■ **REQUIREMENT**
Go through the material below line by line and count those containing "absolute". Write the count and nothing more.

■ **INPUT**
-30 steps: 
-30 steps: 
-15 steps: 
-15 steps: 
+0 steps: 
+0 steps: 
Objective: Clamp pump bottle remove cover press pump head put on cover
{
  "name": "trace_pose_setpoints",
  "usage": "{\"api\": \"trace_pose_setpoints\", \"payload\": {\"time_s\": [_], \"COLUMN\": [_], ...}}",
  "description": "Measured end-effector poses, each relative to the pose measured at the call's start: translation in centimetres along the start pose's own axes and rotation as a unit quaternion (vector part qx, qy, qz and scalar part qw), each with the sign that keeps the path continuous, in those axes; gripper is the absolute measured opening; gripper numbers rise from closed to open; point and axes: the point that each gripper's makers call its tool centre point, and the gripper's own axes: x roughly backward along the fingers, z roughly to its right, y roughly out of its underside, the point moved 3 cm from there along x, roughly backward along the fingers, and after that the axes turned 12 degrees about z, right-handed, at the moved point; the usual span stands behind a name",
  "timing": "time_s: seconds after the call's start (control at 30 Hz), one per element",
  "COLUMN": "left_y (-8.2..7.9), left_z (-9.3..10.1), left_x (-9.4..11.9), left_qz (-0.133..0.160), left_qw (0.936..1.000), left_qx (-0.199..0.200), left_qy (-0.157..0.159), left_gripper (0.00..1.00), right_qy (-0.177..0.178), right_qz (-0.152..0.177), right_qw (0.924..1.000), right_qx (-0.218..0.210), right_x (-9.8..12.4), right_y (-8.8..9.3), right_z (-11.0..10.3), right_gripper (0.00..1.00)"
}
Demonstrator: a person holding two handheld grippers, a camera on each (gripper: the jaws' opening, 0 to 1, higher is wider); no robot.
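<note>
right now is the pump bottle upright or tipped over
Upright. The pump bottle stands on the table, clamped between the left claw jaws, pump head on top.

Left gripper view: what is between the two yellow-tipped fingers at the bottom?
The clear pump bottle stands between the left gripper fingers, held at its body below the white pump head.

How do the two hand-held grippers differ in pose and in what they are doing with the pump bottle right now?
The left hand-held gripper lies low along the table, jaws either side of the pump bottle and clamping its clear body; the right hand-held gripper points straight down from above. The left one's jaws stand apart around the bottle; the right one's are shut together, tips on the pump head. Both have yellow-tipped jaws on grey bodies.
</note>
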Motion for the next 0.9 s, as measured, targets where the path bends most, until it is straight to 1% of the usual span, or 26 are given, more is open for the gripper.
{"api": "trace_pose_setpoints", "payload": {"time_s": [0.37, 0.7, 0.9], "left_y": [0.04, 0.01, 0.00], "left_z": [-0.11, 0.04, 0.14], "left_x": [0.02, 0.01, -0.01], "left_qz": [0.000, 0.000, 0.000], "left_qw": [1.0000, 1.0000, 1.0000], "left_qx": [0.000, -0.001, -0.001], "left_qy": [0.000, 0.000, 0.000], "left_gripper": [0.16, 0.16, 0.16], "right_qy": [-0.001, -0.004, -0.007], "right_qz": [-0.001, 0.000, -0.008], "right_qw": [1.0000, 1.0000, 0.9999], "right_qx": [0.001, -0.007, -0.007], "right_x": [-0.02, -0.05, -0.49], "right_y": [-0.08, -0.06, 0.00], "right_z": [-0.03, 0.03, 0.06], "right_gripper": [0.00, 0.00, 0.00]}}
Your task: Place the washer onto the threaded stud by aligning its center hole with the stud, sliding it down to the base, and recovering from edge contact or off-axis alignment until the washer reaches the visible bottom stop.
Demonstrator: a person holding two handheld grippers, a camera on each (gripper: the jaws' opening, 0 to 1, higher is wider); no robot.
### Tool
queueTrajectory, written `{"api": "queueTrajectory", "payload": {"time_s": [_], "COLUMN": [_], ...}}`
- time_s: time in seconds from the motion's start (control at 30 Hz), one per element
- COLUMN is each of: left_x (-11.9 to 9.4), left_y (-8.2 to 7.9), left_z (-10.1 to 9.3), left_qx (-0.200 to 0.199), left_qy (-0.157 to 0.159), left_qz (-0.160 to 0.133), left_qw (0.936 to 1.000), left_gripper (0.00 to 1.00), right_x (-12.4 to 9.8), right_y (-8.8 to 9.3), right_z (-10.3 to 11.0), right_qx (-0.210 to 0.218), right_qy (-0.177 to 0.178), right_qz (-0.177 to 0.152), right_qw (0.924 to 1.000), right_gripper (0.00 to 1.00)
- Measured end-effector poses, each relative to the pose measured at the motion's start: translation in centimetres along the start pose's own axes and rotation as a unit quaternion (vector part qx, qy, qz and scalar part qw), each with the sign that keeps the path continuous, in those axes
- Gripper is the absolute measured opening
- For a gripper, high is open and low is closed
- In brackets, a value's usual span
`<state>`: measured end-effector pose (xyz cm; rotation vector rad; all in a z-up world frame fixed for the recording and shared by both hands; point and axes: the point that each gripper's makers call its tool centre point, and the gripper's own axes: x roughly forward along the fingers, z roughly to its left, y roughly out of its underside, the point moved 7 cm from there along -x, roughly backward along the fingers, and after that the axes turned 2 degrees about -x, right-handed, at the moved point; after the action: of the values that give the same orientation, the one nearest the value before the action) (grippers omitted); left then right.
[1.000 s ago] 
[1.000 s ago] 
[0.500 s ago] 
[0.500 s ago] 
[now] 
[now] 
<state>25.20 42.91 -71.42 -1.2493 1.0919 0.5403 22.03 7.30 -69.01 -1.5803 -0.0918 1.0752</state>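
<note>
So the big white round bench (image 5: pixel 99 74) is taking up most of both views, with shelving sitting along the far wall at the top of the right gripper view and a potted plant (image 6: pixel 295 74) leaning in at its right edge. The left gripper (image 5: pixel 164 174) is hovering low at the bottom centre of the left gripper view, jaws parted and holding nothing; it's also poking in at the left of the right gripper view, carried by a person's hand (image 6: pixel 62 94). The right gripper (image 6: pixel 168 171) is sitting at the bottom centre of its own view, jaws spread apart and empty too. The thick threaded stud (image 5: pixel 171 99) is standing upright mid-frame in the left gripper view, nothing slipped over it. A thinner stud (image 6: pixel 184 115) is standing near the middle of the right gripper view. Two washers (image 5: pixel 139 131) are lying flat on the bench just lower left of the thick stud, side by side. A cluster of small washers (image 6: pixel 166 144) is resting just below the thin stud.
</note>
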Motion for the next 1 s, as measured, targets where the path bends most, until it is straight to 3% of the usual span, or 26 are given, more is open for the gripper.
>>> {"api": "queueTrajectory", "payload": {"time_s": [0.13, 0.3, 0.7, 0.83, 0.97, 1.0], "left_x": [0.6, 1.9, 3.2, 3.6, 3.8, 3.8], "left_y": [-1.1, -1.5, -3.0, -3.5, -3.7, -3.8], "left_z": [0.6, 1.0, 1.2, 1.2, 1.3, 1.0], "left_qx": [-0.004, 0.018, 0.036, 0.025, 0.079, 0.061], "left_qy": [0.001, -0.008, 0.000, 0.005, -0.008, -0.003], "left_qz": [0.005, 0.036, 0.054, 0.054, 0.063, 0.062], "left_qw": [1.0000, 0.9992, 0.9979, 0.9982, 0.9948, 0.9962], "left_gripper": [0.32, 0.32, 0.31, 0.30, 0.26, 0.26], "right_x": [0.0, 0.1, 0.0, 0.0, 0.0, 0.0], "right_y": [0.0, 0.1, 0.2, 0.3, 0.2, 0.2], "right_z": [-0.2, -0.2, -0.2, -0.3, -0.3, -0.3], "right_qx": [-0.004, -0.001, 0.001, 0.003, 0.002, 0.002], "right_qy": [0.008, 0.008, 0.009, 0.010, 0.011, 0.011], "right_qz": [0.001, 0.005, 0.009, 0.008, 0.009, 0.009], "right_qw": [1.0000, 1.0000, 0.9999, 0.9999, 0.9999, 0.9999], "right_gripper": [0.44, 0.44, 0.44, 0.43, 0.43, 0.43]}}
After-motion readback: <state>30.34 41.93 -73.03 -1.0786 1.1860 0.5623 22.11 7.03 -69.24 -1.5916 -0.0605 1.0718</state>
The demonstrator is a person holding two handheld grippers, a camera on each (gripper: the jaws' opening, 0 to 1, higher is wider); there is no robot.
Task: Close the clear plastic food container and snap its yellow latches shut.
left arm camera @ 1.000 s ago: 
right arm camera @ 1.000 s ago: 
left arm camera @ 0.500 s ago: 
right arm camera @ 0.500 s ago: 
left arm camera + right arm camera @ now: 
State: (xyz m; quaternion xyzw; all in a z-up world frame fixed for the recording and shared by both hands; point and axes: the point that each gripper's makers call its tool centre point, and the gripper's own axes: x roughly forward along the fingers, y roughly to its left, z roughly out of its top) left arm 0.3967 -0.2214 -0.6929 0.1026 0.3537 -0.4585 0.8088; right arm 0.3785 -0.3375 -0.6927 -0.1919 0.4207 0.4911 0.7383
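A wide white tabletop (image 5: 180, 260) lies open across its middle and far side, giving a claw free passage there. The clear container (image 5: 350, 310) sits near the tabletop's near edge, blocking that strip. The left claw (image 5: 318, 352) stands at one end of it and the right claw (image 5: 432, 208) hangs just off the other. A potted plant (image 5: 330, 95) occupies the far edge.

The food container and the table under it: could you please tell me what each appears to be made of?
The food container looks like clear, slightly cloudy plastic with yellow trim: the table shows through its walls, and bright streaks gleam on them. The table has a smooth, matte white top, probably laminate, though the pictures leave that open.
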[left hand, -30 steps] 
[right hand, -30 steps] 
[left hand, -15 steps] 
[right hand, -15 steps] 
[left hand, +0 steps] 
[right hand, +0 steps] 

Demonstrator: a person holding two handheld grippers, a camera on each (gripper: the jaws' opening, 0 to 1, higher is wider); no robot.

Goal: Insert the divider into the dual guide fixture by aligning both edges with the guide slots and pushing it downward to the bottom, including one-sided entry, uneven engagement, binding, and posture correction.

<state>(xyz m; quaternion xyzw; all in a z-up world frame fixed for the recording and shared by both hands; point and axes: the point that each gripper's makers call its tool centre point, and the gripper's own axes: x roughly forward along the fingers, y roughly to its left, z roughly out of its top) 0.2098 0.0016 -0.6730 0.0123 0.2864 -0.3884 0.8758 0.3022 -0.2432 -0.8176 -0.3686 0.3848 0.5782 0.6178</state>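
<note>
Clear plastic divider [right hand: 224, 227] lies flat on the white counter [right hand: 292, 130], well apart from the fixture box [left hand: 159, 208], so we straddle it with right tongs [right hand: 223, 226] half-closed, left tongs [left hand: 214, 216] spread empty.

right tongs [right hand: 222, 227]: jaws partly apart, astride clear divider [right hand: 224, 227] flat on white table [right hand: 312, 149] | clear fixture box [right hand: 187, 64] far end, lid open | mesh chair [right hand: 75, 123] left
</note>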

■ **SOLUTION FOR THIS TASK**
2